## Task requirements
Your answer should be the lines below from the one holding "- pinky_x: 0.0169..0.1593" through the one holding "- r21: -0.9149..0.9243", copied exactly and with nothing else.

## Data block
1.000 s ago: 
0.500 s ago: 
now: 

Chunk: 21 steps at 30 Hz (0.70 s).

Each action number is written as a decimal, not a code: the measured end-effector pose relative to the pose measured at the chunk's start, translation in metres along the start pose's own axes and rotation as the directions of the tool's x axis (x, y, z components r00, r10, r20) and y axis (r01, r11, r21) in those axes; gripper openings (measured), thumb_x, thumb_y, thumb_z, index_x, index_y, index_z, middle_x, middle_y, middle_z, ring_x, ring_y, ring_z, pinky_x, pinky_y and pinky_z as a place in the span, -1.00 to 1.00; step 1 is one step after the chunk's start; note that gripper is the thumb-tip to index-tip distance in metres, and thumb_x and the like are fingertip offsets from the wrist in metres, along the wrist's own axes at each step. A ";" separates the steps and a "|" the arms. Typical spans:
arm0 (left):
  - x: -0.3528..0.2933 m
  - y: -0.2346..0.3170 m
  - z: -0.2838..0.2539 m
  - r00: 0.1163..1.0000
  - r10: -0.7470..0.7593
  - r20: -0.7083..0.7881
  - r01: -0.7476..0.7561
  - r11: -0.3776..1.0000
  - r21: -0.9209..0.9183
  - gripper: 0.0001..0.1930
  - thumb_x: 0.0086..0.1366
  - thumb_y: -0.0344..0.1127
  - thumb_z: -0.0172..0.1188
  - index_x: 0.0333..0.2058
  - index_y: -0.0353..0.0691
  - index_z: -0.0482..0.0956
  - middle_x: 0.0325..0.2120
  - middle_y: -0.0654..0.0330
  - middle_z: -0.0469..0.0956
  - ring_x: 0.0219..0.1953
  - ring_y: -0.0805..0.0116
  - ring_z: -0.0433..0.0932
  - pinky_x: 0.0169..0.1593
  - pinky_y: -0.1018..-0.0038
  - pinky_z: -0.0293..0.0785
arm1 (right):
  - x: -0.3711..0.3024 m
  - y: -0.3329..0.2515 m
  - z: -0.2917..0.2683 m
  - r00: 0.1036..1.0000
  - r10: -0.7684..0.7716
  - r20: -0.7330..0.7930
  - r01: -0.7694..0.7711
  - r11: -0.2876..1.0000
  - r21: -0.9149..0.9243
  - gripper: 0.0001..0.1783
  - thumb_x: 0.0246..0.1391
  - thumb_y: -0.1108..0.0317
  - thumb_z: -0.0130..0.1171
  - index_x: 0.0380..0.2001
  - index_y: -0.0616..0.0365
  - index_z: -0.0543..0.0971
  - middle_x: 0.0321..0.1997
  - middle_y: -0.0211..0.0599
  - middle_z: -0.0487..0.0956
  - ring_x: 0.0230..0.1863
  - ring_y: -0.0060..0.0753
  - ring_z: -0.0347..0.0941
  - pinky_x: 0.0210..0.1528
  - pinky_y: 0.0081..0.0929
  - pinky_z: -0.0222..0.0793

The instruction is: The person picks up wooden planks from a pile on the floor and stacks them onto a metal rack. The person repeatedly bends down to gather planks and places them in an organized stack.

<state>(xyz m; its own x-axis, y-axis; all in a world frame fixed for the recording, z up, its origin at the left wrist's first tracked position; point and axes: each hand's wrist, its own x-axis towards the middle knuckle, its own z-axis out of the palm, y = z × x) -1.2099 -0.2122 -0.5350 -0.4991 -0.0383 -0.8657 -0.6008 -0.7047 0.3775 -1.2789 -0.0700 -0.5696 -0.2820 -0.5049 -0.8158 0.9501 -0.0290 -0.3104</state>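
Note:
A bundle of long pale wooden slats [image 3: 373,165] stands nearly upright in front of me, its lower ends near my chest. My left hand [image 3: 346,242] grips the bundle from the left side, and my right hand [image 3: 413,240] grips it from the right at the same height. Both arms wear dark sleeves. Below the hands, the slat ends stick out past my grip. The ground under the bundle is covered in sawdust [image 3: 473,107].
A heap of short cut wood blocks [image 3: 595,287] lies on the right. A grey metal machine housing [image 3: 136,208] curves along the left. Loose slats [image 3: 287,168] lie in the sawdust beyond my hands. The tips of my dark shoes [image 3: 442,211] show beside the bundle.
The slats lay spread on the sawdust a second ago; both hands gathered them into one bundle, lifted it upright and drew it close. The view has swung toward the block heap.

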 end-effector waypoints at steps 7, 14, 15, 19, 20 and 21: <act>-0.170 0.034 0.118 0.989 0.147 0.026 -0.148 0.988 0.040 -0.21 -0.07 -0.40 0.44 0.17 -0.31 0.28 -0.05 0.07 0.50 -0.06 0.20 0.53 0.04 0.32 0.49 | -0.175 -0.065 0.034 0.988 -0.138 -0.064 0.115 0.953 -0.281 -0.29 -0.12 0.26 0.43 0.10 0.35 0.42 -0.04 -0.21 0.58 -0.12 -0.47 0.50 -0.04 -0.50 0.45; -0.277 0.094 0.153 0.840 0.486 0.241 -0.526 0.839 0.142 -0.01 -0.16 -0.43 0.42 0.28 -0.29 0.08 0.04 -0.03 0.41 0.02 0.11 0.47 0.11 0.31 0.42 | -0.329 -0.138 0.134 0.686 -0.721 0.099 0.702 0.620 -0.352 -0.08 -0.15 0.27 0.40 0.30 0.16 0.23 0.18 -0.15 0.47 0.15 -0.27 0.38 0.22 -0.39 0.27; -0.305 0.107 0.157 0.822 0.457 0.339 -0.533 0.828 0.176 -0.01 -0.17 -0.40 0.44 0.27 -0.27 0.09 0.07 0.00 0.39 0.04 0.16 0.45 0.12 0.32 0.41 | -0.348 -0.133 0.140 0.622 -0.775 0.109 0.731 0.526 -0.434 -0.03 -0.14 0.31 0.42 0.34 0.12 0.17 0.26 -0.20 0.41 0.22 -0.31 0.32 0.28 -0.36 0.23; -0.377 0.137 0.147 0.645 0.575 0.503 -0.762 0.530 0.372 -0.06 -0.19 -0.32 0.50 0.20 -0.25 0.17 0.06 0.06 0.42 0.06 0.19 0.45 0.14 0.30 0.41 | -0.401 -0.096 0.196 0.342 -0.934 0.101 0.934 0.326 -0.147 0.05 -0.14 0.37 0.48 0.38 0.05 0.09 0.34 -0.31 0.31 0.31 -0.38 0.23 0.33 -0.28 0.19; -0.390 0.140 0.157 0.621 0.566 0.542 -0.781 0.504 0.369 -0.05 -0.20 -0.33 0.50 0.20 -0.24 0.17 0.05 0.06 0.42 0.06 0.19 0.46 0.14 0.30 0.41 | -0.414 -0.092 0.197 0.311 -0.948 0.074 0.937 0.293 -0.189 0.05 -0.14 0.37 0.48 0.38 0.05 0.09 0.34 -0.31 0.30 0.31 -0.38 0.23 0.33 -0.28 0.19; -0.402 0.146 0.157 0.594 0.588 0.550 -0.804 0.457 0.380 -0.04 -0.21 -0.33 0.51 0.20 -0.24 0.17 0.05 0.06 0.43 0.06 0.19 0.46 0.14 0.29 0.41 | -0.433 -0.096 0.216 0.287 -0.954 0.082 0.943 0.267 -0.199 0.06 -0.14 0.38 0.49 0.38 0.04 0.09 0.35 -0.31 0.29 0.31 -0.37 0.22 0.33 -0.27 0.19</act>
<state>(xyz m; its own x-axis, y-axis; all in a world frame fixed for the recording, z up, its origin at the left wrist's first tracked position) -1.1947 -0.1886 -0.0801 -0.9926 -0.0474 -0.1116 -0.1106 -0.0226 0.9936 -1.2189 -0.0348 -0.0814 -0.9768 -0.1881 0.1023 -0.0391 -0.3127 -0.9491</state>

## Result of this exercise
  - pinky_x: 0.0169..0.1593
  - pinky_y: -0.1018..-0.0038
  - pinky_z: -0.0293..0.0785
arm1 (right):
  - x: -0.3711..0.3024 m
  - y: -0.3329..0.2515 m
  - z: -0.2917..0.2683 m
  - r00: 0.1036..1.0000
  - r10: -0.7684..0.7716
  - r20: -0.7330..0.7930
  - r01: -0.7694..0.7711
  - r11: -0.2876..1.0000
  - r21: -0.9149..0.9243

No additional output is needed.